Un exemple concret illustre cette attitude communément adoptée face au handicap. Si quelqu’un hésite à venir par manque d’accessibilité dans un lieu dépourvu de plan incliné, la réponse fuse parfois: « Ne t’inquiète pas, on te portera avec ton fauteuil à l’intérieur. » L’abbé Benoît Lejeune, comme de nombreux autres, s’en indigne: « Ce n’est pas respectueux pour cette personne! » Cela suppose qu’elle s’adapte à une situation alors qu’à l’inverse, l’environnement ne s’adapte pas à sa place spécifique. Un autre connaisseur du handicap, Vincent Minet s’interroge d’ailleurs: « Pourquoi ne prévoit-on pas dans toutes les Eglises importantes une place pour les voiturettes? Cela éviterait de devoir déplacer des chaises quand une personne handicapée veut trouver une place » .

Un témoignage de Vincent Minet, parent de Martin (19 ans, trisomique),
à lire dans Dimanche du 4 décembre 2022

Pas de « eux » et « nous »

Au sommet des recommandations faites en matière d’inclusion arrive l’idée de ne plus distinguer entre « eux » (sous-entendu les personnes avec un handicap) et « nous » (les soi-disant bien portants). Affirmer ou laisser entendre « Toi, tu n’es pas comme moi » contribue à considérer l’autre différent et à le discriminer, même de façon non consciente. Dans le document rédigé par les personnes handicapées pour la consultation synodale spéciale, il ressort que très souvent « les personnes handicapées ne sont pas écoutées ou, du moins, leur contribution n’est jamais vraiment prise au sérieu » .

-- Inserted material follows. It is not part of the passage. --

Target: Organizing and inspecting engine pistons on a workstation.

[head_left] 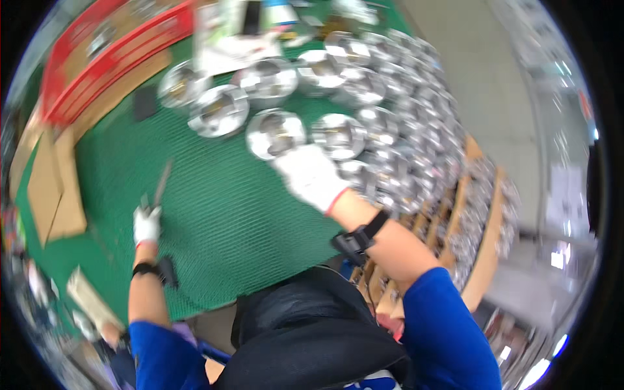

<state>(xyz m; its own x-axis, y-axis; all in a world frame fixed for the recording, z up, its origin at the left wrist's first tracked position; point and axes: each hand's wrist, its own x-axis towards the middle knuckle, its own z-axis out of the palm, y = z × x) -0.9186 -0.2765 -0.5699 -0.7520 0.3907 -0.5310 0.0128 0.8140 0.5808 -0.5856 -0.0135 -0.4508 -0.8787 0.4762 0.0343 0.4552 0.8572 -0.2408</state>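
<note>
My left hand, in a white glove, is closed round a slim grey metal tool with a long, narrow end pointing away from me. Blur hides the tool's exact kind. My right hand, also gloved in white, reaches over the mat to the near edge of a shiny, round, hollow metal part. Its fingers are smeared, so whether they grip the part or only touch it is unclear. Another round metal part stands just beyond that hand.
Many similar metal parts crowd the right side of the green mat. Wooden racks holding metal pieces stand at the right. A red crate is at far left, cardboard below it. Papers lie at the back.
</note>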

Pourtant, à entendre les multiples témoignages recueillis ici, tout le monde s’accorde sur le fait que personnes handicapés et valides ont tant à apprendre les unes des autres. Vincent Minet ne dit rien d’autre: « L’accueil des enfants handicapées dans nos Eglises, c’est une chose. Mais comment avoir un cœur et des gestes libres comme eux? Nul ne peut entrer dans le Royaume des Cieux s’il ne ressemble à ces petits. » La question ne repose donc pas sur le fait de « faire Eglise avec les personnes handicapées », mais de vivre en Eglise ensemble, solidaires et accueillant les uns pour les autres.